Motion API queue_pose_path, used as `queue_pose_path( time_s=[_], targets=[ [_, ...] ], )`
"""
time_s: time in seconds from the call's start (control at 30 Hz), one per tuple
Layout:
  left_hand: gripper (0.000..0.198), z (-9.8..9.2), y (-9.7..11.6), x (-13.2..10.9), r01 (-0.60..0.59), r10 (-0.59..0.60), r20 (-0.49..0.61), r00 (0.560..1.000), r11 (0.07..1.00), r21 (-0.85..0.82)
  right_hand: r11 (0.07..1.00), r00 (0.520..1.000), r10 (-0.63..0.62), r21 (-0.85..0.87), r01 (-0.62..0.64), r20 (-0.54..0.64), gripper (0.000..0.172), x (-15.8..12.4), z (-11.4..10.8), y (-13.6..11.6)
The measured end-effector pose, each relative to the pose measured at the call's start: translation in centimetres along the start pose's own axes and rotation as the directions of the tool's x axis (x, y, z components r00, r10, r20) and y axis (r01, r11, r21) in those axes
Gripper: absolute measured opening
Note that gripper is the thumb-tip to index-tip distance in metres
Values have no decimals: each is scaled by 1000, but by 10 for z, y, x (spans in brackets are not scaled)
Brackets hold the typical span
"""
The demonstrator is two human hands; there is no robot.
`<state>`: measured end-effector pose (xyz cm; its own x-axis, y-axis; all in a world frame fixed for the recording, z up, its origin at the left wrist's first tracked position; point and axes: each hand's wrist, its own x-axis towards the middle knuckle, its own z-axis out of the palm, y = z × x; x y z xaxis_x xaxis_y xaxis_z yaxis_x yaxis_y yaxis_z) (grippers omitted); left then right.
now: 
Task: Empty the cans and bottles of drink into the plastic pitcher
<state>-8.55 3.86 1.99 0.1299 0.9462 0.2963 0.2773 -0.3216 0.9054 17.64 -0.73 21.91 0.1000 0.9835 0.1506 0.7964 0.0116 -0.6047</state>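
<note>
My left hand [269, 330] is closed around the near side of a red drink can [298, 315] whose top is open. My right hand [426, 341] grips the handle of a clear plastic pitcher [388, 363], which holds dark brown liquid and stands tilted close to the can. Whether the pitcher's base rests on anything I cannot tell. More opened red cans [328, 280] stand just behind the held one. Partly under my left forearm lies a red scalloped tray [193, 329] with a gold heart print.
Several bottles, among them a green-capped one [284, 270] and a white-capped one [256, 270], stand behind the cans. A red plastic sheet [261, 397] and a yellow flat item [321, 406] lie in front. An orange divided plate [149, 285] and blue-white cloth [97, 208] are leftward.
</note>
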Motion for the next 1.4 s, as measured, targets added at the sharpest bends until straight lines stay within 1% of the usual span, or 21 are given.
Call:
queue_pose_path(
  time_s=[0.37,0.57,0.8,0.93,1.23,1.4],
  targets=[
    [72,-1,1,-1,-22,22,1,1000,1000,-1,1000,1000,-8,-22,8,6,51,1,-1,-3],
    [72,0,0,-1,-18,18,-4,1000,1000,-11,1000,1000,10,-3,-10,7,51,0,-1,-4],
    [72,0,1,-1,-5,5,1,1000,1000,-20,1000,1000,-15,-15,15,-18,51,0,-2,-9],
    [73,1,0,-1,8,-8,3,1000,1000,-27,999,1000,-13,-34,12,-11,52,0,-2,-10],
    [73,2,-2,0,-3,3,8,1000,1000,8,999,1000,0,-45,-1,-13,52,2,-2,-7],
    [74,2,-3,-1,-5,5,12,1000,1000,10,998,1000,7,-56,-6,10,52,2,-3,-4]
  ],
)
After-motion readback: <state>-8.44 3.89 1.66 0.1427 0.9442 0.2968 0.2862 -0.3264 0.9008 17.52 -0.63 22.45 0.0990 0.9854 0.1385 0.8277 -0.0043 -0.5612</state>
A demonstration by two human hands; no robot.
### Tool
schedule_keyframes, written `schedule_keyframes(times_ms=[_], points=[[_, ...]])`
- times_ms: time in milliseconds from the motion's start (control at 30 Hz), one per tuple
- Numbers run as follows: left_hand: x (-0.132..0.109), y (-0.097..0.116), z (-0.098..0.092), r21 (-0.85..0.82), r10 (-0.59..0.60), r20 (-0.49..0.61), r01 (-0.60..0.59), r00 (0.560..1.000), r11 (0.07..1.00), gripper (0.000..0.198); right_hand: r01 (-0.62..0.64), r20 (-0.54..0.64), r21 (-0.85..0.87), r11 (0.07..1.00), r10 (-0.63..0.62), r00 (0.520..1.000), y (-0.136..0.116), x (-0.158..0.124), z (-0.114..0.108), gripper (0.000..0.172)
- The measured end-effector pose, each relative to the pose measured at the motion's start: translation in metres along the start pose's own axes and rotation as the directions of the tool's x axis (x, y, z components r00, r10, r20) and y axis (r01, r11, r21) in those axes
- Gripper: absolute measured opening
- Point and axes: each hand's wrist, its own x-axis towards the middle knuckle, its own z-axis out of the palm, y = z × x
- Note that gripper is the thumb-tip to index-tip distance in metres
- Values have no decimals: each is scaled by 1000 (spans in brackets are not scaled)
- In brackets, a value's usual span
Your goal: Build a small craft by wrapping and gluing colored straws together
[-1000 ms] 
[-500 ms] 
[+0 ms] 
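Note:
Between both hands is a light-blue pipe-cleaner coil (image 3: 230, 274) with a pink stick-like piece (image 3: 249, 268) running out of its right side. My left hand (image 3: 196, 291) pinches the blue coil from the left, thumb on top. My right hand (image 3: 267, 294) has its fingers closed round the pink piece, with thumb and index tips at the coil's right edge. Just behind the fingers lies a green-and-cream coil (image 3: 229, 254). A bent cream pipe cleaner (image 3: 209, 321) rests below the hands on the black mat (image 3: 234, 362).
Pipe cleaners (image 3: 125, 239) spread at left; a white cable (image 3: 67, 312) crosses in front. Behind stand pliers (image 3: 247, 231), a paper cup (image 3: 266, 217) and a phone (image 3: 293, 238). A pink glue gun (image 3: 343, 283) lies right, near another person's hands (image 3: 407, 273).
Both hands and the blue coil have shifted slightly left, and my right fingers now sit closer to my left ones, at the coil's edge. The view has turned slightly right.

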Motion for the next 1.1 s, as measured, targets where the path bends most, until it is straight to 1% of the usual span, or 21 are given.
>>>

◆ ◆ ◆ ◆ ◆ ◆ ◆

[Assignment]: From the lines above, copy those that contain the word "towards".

[Output of the exercise]:
`<state>`: measured end-effector pose (xyz cm; its own x-axis, y-axis; all in a world frame fixed for the recording, z up, its origin at the left wrist's first tracked position; point and axes: each hand's wrist, its own x-axis towards the middle knuckle, its own z-axis out of the palm, y = z × x; x y z xaxis_x xaxis_y xaxis_z yaxis_x yaxis_y yaxis_z) (grippers omitted); left then right.
- Point and axes: each hand's wrist, its own x-axis towards the middle knuckle, its own z-axis out of the palm, y = z × x

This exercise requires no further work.